What Is Narrative Duality and How Can We Use It?

What's the relationship between the outer narrative (let's call this the plot) and the inner narrative (what lies beneath what the characters are saying and doing) - and how can we weave them together when telling stories?

The relationship between the outer and inner narrative is one of symbiosis, the outer narrative providing context, structure, and a framework for the inner narrative to exist within. Both narratives need to work together to create a story that the reader can connect with and understand. The key is to weave the two narratives together so that the inner story is revealed gradually while still keeping the outer narrative compelling. By doing so, the reader will be able to experience the story on multiple levels and appreciate the complexities of your story.

Masterful examples of weaving the inner and outer narratives together include books like Vladimir Nabokov's Lolita and movies like Christopher Nolan's Inception. In Lolita, the outer narrative follows the protagonist's journey to be with the young girl he's fallen in love with, while the inner narrative explores the protagonist's twisted psyche and his unhealthy obsession with the girl. The two stories are woven together seamlessly, with the inner narrative slowly revealing itself to the reader through the protagonist's thoughts and actions.

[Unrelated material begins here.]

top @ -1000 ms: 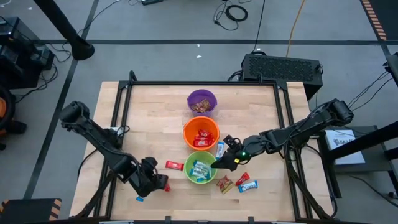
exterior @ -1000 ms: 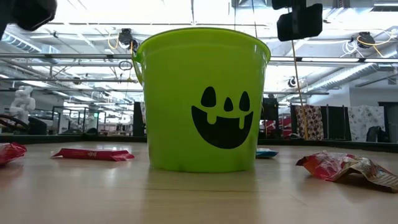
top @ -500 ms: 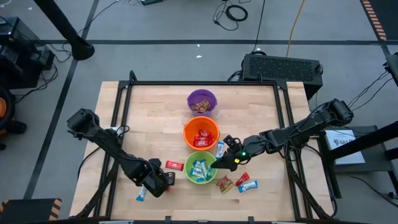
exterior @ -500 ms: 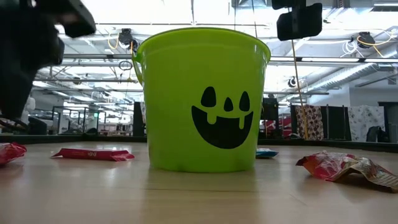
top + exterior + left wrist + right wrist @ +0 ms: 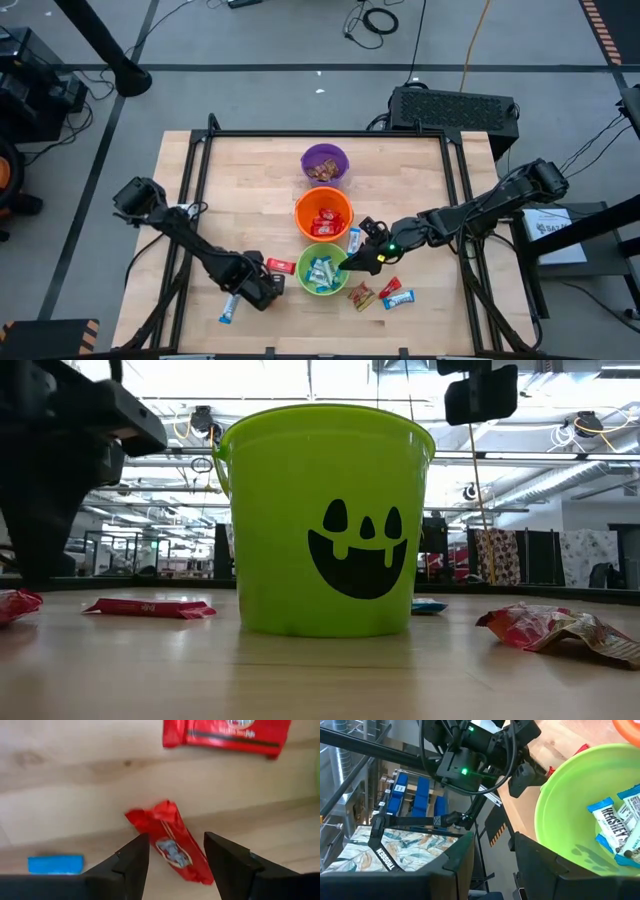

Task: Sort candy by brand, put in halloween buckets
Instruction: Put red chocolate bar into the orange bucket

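Observation:
Three bowls stand in a row: purple [image 5: 325, 163], orange [image 5: 323, 215] and light green [image 5: 321, 272], which fills the low view [image 5: 325, 520]. My left gripper [image 5: 262, 291] is open near the table's near edge. In its wrist view [image 5: 176, 842] its fingers stand on either side of a red candy bar [image 5: 172, 850] lying flat on the wood, without touching it. My right gripper [image 5: 358, 262] hovers open and empty at the green bowl's right rim [image 5: 555, 810]. Blue-and-white bars [image 5: 615, 822] lie inside that bowl.
Another red bar [image 5: 280, 265] lies left of the green bowl, and a blue one [image 5: 229, 308] lies near the left gripper. A blue-and-white bar [image 5: 355, 240] and three more bars [image 5: 385, 294] lie to the bowl's right. A black frame [image 5: 200, 180] borders the table.
My left gripper has moved toward the table's right, closer to the green bowl, and down over the red bar; in the low view its arm has come in from the left. My right arm has kept still.

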Controlling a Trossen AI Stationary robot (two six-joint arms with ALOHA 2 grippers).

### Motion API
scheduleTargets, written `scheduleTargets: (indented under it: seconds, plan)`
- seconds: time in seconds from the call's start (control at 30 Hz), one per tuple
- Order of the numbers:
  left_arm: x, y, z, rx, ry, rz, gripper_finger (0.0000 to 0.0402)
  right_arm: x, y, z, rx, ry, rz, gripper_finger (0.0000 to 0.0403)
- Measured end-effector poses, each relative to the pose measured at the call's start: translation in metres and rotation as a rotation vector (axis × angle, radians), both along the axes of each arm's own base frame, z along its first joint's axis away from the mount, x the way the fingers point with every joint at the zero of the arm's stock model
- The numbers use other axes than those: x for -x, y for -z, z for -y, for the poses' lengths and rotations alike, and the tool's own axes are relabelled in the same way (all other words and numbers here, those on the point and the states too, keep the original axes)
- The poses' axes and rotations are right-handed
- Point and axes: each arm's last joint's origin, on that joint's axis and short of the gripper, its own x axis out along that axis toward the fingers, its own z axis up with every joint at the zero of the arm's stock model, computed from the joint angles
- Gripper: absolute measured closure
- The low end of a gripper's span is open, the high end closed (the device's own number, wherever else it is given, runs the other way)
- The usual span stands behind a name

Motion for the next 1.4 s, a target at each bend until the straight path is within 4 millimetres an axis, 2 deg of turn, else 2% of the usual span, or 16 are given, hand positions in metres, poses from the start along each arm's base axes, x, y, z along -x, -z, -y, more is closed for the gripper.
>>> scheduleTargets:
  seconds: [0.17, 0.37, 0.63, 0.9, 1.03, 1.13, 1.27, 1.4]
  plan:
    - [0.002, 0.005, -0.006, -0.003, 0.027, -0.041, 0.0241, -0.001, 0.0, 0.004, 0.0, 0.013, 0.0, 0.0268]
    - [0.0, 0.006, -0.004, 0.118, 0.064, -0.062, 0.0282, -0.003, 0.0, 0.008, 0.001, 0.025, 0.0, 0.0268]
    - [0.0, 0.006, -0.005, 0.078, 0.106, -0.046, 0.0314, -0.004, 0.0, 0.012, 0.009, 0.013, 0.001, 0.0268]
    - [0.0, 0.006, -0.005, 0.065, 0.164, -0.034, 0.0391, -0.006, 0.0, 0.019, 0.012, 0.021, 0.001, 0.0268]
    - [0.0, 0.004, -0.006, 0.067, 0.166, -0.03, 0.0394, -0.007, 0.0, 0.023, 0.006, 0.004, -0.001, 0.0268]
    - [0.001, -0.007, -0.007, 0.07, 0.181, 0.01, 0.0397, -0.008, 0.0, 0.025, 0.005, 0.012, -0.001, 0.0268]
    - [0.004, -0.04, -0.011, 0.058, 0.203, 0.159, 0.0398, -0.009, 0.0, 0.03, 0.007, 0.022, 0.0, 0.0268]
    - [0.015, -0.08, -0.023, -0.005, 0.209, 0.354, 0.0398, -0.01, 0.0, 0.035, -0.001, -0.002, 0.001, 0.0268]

Similarly, Inception follows a team of dream thieves as they attempt to plant an idea in someone's subconscious. The outer narrative is a thrilling heist story, while the inner narrative explores the protagonist's grief and guilt over his wife's death. The two stories are intertwined, with the inner narrative influencing the outer narrative and vice versa.

When weaving the inner and outer narratives together, it's important to strike a balance between the two. The outer narrative should be engaging and exciting enough to keep the reader invested, while the inner narrative should add depth and complexity to the story. The inner narrative should also be revealed gradually, building tension and intrigue as the reader learns more about the characters' motivations and desires.

Useful techniques to help storytellers weave the inner and outer narratives together include flashbacks, foreshadowing, symbolism, and metaphor. These techniques can help to create connections between the outer and inner narratives, providing clues and context for the reader to piece together. For example, a flashback could reveal a traumatic event from a character's past that is influencing their actions in the present, while a symbol or metaphor could represent a character's inner emotional state.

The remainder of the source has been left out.